According to a statement made by one New York City Councilman, the city has a contingency plan for using public parks for large, 10 person graves if the current death toll in the city continues to mount at increasing rates.

In a series of tweets earlier, Levine said they morgues and even temporary storage trucks and facilities were filling up with COVID victims faster than arrangements could be made for the remains and laid out the city’s contingency plan for dealing with a surplus of remains.

Levine stated that the action was to avoid situations with dealing with remains in hard hit countries such as Italy, where the military has had to temporarily collect and store COVID victims remains.

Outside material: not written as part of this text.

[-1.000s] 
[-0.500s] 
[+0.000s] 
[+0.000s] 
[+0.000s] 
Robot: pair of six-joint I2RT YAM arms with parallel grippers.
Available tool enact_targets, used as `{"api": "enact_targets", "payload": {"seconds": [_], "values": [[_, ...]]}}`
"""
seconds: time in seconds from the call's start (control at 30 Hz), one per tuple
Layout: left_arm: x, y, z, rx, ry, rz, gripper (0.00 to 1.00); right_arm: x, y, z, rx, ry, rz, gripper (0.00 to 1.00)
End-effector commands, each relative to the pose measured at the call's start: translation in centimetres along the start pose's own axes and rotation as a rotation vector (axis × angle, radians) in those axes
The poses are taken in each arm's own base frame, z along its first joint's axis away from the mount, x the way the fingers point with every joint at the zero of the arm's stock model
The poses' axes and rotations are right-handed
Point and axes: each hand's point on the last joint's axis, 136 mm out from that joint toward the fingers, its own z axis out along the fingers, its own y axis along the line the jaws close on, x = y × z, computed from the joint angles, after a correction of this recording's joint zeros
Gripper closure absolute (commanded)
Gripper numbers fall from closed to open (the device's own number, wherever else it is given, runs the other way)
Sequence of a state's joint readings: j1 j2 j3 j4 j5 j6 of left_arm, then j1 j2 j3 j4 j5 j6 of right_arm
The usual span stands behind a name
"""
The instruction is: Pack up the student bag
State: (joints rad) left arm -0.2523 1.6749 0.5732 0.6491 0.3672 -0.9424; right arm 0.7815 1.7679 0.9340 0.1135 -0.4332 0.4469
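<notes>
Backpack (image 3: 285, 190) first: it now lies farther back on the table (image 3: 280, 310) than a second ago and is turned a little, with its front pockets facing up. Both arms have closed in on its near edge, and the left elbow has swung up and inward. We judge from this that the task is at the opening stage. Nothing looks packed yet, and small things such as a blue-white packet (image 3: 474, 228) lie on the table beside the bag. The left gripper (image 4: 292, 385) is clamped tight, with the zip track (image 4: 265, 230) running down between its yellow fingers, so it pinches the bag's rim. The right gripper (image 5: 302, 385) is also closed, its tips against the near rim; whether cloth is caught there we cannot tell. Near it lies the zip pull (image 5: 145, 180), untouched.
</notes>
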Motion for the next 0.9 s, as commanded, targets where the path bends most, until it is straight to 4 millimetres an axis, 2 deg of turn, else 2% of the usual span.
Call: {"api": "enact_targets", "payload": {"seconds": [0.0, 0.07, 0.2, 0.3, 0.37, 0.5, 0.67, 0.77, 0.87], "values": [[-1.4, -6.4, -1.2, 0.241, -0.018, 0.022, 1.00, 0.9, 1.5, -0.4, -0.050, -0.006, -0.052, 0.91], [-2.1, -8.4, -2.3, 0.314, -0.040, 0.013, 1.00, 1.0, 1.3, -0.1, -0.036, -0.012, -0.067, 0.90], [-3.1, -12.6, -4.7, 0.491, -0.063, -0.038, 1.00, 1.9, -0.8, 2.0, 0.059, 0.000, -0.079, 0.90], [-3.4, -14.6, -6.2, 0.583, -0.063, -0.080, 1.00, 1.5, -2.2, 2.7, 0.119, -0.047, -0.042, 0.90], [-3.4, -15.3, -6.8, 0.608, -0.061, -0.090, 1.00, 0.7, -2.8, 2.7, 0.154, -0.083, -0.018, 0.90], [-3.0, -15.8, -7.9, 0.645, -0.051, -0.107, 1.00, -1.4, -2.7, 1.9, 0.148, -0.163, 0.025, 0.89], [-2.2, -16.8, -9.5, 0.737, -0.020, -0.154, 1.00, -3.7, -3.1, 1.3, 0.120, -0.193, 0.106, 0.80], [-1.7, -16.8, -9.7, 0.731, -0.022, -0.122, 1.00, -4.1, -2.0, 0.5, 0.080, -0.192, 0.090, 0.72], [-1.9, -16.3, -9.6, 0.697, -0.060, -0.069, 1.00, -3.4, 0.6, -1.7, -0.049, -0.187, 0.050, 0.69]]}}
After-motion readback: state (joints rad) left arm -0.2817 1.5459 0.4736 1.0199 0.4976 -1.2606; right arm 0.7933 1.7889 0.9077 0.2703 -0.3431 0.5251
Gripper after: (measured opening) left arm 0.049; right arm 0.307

After the tweets gained considerable media coverage, Levine released the following tweet clarifying that the measure was just an emergency contingency plan and was not necessarily going to be put into action:

When asked about the plan, NY Governor Cuomo said he was not aware of any active plans or efforts for burials in parks. “I have heard a lot of wild rumors but I have not heard anything about the city burying people in parks,” Mr. Cuomo said.

According to the NY Times, “Temporary burials are part of a 2008 plan prepared by the city medical examiner’s office to deal with a pandemic. “Tier One” of the plan involves storing bodies in freezer trucks and easing restrictions on crematories. The city has already taken those steps.”

Mayor Bill de Blasio said while there were no active burials taking place, “If we need to do temporary burials to be able to tide us over to pass the crisis and then work with each family on their appropriate arrangements, we have the ability to do that,” when asked about Levine’s comments later in the day.

Levine is the Chair of New York City Council health committee and a the Councilman Representing District 7, Uptown Manhattan, New York City.

New York City has already seen 2,000+ deaths in a very short amount of time, and those numbers are expected to surge in the next week or so, as the city hits the peak of its coronavirus infection.

As of today, over 330,000 infections have been reported in the United States along with over 9,000 deaths being attributed to the virus. Worldwide there are over 1.2 million cases and over 70,000 deaths reported. New York State, and specifically New York City and the surrounding areas remain the hardest hit areas in the United States.